Como garantir que o tráfego de transmissão use uma VPN?

31

Eu gostaria de garantir que a transmissão só envie / receba tráfego quando o servidor em que ele estiver conectado estiver conectado a uma VPN.

Eu encontrei esta pergunta, que é semelhante , mas eu não quero forçar todo o tráfego através da VPN e eu não tenho sido capaz de encontrar um bom guia sobre como usar Firestarter a partir da linha de comando.

Em vez disso, eu estava pensando em usar o ufw, mas tenho pouca ou nenhuma experiência com firewalls e espero que a comunidade possa me ajudar.

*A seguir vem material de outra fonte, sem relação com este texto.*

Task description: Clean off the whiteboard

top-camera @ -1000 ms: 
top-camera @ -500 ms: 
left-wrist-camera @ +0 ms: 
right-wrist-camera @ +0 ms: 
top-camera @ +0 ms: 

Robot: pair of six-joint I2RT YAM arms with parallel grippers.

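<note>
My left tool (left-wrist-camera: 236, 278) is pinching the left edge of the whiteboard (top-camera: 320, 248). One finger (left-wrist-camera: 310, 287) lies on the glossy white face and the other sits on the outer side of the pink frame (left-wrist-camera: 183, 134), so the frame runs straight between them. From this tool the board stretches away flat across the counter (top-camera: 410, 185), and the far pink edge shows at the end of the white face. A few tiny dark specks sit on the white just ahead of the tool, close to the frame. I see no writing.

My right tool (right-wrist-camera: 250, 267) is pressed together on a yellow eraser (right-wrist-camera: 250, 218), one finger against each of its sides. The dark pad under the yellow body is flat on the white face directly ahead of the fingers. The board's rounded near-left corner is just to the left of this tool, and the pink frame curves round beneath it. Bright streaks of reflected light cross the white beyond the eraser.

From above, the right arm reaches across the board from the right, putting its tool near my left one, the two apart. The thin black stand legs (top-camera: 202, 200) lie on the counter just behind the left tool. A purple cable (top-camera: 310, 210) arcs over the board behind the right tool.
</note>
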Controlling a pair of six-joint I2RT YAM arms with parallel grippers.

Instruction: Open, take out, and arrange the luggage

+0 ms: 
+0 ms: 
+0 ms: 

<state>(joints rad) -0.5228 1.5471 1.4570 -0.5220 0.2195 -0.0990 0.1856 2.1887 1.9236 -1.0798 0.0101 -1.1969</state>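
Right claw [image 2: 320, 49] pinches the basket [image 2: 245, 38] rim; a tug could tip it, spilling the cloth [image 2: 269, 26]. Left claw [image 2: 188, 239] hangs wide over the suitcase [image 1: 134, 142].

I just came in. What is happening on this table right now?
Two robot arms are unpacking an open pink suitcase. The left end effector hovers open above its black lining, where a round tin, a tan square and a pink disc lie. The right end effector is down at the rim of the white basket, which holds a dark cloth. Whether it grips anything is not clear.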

Uma idéia que tive foi forçar a transmissão a usar uma porta específica, digamos 33442, e permitir apenas o tráfego de e para essa porta a partir do endereço IP do servidor VPN. Eu verifiquei o guia do servidor Ubuntu e acho que poderia fazer algo assim:

sudo ufw enable
sudo ufw deny port tcp from localhost to any port 33442
sudo ufa allow port tcp from localhost to VPNIP port 33442
sudo ufw deny port udp from localhost to any port 33442
sudo ufa allow port udp from localhost to VPNIP port 33442

Essa lógica se sustenta? Como você faria? O que eu usaria para o VPNIP, o IP público do servidor VPN ou devo especificar o intervalo de sub-rede local ao qual a VPN me conecta?

Obrigado pela ajuda!

Evan
fonte

Respostas:

25

Criar vpnroutegrupo:

sudo groupadd vpnroute

Adicione uma iptablesregra que rejeite qualquer conexão de rede de saída feita por membros do vpnroutegrupo que não passa pela tun0interface:

sudo iptables -A OUTPUT -m owner --gid-owner vpnroute \! -o tun0 -j REJECT

Inicie o processo de transmissão como membro do vpnroutegrupo:

sudo -g vpnroute transmission-gtk &
Anne Onyme
fonte
11
Era exatamente isso que eu estava procurando. Obrigado!
Taeram
3
Aviso: isso não funciona com o Deluge, AFAICT porque o Deluge gera processos sup. Testei-o com cuidado e minha configuração está correta - sudo -g vpnroute ping google.com mostrará 'Destino inacessível' até eu ativar a VPN no tun0. Mas a interface do Deluge sempre pode baixar torrents, independentemente de a VPN estar conectada ou não. Com o pgrep -G vpnroute, descobri que só porque o processo inicial / usr / bin / python é executado no GID do vpnroute, os processos gerados pelo diluge-gtk parecem não ser.
happyskeptic
10
Alguém poderia explicar exatamente o que cada uma dessas etapas faz?
ohnoplus
2
A transmissão tem a capacidade de ouvir um endereço específico - mas não uma interface específica. Quando iniciado a partir da linha de comando, --bind-address-ipv4 $IP_ADDRdirá à Transmission qual endereço o qual vincular. Isso requer as regras de roteamento corretas para garantir que o tráfego chegue ao lugar certo. Dê uma olhada nesta pergunta sobre como eu consegui fazer isso.
Seanlano
3
@ohnoplus Cria um grupo chamado "vpnroute"; adiciona uma regra de firewall que rejeita qualquer conexão de rede de saída feita por membros desse grupo que não passa pela VPN (definida aqui como a interface "tun0", mas alguns sistemas podem ser diferentes); inicia o processo de transmissão em execução como um membro do grupo "vpnroute".
TommyPeanuts
4

Isso funciona para uma transmissão sem cabeça, estou restringindo o tráfego com base no usuário que está executando o serviço de transmissão, 10.0.0.0/8é sua rede interna, você deve alterá-lo para corresponder à sua rede, tun0é sua interface OpenVPN, eth0é sua conexão LAN.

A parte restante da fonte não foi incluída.